__What the task asks__
The whole listing is to be transcribed exactly as it stands.
⟨
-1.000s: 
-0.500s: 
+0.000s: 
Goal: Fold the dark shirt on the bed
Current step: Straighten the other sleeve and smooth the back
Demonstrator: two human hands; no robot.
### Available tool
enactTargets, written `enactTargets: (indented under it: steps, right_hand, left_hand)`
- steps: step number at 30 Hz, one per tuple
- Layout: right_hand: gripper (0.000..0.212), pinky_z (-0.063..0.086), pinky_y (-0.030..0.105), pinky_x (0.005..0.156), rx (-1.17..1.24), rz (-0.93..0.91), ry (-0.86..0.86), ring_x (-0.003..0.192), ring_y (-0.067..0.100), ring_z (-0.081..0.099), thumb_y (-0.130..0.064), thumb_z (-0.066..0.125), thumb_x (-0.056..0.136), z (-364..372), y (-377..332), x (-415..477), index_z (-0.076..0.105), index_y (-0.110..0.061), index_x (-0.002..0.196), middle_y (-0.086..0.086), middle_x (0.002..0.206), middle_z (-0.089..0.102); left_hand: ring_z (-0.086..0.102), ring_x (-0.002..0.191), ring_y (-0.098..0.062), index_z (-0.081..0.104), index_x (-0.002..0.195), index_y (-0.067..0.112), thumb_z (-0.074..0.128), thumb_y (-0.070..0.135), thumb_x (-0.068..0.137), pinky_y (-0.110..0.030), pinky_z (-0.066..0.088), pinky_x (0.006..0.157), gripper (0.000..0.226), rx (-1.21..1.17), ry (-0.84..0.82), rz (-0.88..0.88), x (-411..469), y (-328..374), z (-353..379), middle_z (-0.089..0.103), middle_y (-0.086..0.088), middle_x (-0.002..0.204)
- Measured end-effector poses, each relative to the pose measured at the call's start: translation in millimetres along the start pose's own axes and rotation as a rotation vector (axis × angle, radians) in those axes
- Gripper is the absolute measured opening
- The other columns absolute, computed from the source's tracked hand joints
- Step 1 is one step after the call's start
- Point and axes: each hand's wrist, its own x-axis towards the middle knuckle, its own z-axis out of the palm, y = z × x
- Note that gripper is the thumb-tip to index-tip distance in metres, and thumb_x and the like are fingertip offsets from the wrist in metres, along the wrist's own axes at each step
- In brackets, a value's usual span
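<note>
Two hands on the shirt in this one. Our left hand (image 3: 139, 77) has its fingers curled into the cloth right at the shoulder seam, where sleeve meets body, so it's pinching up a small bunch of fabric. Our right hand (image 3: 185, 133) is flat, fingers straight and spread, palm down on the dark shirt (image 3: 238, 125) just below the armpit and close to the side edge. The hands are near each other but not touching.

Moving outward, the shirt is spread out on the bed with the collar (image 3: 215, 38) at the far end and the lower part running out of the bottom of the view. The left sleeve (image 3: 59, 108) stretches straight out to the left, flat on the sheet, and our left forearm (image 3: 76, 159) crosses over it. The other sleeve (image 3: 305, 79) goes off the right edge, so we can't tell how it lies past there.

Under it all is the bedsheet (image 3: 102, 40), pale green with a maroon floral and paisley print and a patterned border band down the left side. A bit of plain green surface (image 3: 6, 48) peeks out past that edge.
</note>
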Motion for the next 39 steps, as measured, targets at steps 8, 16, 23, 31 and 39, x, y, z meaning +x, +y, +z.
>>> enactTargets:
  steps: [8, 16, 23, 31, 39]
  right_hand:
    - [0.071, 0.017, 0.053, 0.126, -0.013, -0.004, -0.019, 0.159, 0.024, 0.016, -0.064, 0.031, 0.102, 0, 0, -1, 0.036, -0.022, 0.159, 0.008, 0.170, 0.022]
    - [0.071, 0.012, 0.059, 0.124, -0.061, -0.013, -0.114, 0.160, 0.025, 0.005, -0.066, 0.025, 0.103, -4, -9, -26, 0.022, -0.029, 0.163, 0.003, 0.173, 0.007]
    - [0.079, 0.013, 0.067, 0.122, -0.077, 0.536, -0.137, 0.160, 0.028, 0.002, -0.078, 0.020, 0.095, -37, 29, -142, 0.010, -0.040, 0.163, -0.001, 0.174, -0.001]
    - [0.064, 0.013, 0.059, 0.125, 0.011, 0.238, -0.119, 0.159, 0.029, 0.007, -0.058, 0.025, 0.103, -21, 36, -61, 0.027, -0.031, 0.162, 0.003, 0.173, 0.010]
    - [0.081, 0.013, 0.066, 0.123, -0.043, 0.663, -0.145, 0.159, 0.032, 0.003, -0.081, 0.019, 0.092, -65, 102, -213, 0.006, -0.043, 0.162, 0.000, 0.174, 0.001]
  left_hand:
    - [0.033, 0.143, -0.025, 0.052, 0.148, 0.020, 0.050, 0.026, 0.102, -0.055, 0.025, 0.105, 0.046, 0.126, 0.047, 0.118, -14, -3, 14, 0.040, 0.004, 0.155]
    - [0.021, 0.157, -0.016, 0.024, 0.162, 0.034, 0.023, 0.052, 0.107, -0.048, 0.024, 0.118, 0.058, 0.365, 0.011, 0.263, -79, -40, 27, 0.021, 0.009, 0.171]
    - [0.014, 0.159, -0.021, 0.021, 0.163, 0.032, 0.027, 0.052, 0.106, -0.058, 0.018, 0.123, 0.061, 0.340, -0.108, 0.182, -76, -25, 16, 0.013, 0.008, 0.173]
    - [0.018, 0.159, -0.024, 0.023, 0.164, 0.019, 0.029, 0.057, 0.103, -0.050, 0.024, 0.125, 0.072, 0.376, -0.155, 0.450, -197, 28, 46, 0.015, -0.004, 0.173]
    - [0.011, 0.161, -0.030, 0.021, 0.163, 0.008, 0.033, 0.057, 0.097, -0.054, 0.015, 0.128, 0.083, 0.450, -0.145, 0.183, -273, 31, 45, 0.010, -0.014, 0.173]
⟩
__Problem solution__
-1.000s: 
-0.500s: 
+0.000s: 
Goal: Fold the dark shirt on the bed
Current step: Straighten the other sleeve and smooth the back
Demonstrator: two human hands; no robot.
### Available tool
enactTargets, written `enactTargets: (indented under it: steps, right_hand, left_hand)`
- steps: step number at 30 Hz, one per tuple
- Layout: right_hand: gripper (0.000..0.212), pinky_z (-0.063..0.086), pinky_y (-0.030..0.105), pinky_x (0.005..0.156), rx (-1.17..1.24), rz (-0.93..0.91), ry (-0.86..0.86), ring_x (-0.003..0.192), ring_y (-0.067..0.100), ring_z (-0.081..0.099), thumb_y (-0.130..0.064), thumb_z (-0.066..0.125), thumb_x (-0.056..0.136), z (-364..372), y (-377..332), x (-415..477), index_z (-0.076..0.105), index_y (-0.110..0.061), index_x (-0.002..0.196), middle_y (-0.086..0.086), middle_x (0.002..0.206), middle_z (-0.089..0.102); left_hand: ring_z (-0.086..0.102), ring_x (-0.002..0.191), ring_y (-0.098..0.062), index_z (-0.081..0.104), index_x (-0.002..0.195), index_y (-0.067..0.112), thumb_z (-0.074..0.128), thumb_y (-0.070..0.135), thumb_x (-0.068..0.137), pinky_y (-0.110..0.030), pinky_z (-0.066..0.088), pinky_x (0.006..0.157), gripper (0.000..0.226), rx (-1.21..1.17), ry (-0.84..0.82), rz (-0.88..0.88), x (-411..469), y (-328..374), z (-353..379), middle_z (-0.089..0.103), middle_y (-0.086..0.088), middle_x (-0.002..0.204)
- Measured end-effector poses, each relative to the pose measured at the call's start: translation in millimetres along the start pose's own axes and rotation as a rotation vector (axis × angle, radians) in those axes
- Gripper is the absolute measured opening
- The other columns absolute, computed from the source's tracked hand joints
- Step 1 is one step after the call's start
- Point and axes: each hand's wrist, its own x-axis towards the middle knuckle, its own z-axis out of the palm, y = z × x
- Note that gripper is the thumb-tip to index-tip distance in metres, and thumb_x and the like are fingertip offsets from the wrist in metres, along the wrist's own axes at each step
- In brackets, a value's usual span
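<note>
Two hands on the shirt in this one. Our left hand (image 3: 139, 77) has its fingers curled into the cloth right at the shoulder seam, where sleeve meets body, so it's pinching up a small bunch of fabric. Our right hand (image 3: 185, 133) is flat, fingers straight and spread, palm down on the dark shirt (image 3: 238, 125) just below the armpit and close to the side edge. The hands are near each other but not touching.

Moving outward, the shirt is spread out on the bed with the collar (image 3: 215, 38) at the far end and the lower part running out of the bottom of the view. The left sleeve (image 3: 59, 108) stretches straight out to the left, flat on the sheet, and our left forearm (image 3: 76, 159) crosses over it. The other sleeve (image 3: 305, 79) goes off the right edge, so we can't tell how it lies past there.

Under it all is the bedsheet (image 3: 102, 40), pale green with a maroon floral and paisley print and a patterned border band down the left side. A bit of plain green surface (image 3: 6, 48) peeks out past that edge.
</note>
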Motion for the next 39 steps, as measured, targets at steps 8, 16, 23, 31 and 39, x, y, z meaning +x, +y, +z.
>>> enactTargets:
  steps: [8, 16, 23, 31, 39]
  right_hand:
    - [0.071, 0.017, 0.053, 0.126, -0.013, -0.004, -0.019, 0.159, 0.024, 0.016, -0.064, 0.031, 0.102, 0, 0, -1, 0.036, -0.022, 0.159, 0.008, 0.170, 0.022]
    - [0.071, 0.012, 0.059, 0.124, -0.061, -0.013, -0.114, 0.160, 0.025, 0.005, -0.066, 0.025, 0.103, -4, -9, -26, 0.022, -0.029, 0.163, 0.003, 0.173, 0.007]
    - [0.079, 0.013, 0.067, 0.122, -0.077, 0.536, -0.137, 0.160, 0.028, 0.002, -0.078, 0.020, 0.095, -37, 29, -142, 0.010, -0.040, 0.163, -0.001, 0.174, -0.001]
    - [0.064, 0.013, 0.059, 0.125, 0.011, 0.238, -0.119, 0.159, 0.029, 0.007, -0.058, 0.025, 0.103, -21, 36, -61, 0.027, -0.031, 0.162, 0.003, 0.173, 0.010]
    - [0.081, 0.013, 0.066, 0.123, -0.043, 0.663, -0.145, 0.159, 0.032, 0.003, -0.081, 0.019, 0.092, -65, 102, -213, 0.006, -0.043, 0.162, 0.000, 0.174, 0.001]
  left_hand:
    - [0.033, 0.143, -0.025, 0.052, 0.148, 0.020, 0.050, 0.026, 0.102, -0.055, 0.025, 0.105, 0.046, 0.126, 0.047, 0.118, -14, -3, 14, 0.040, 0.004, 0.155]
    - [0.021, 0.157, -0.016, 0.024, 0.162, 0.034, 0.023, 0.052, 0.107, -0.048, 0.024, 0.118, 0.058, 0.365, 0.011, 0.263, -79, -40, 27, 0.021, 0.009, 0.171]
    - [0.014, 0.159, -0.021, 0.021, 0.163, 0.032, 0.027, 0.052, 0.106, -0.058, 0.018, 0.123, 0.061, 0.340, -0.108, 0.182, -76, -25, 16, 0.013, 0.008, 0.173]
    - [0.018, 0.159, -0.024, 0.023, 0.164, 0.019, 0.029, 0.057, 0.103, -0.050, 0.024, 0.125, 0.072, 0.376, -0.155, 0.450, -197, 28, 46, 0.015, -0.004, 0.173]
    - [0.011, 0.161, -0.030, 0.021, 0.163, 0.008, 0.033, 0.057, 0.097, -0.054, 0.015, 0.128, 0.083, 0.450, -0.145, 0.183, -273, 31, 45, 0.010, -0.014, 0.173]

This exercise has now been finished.